● **Exercise description**
Lines from the listing that hold the string "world" are what you should return.

● **Source material**
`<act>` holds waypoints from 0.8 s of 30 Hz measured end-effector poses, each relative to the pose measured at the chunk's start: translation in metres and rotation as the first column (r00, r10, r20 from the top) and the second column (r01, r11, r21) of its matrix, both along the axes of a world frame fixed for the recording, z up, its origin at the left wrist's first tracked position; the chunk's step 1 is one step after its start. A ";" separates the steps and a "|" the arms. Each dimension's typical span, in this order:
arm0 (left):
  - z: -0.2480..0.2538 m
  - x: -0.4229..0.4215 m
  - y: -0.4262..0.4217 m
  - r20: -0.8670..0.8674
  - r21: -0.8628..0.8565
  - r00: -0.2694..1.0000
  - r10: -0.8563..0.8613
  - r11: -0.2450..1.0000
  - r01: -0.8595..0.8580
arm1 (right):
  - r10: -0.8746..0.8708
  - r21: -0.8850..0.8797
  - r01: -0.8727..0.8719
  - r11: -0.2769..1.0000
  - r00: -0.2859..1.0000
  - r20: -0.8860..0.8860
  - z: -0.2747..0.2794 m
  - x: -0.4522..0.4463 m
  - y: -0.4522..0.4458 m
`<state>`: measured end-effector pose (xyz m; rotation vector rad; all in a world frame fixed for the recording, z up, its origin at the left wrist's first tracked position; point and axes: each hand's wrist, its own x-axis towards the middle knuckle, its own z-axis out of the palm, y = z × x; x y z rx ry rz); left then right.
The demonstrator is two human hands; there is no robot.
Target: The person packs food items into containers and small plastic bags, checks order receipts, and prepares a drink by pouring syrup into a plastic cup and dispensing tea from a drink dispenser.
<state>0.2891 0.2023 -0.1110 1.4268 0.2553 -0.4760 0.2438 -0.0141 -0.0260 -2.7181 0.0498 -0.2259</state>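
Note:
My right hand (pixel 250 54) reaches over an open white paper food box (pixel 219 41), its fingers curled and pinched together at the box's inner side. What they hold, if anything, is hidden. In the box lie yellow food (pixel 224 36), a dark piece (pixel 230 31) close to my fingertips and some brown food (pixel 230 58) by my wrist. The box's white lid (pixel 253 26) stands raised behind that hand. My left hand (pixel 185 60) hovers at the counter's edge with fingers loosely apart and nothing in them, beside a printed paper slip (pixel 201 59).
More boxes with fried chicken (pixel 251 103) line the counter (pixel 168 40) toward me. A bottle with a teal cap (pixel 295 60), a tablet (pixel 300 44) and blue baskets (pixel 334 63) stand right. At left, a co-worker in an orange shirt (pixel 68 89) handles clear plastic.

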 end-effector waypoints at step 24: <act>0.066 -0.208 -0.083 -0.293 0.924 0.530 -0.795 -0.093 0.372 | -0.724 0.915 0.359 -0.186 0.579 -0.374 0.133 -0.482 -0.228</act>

● **Response area**
`<act>` holds waypoints from 0.8 s of 30 Hz measured end-effector poses, each relative to the pose measured at the chunk's start: translation in metres and rotation as the first column (r00, r10, r20 from the top) and the second column (r01, r11, r21) of its matrix, both along the axes of a world frame fixed for the recording, z up, its origin at the left wrist's first tracked position; the chunk's step 1 is one step after its start. A ";" separates the steps and a "|" the arms. Each dimension's typical span, in this order:
`<state>`: measured end-effector pose (xyz m; rotation vector rad; all in a world frame fixed for the recording, z up, its origin at the left wrist's first tracked position; point and axes: each hand's wrist, its own x-axis towards the middle knuckle, its own z-axis out of the palm, y = z × x; x y z rx ry rz); left then right.

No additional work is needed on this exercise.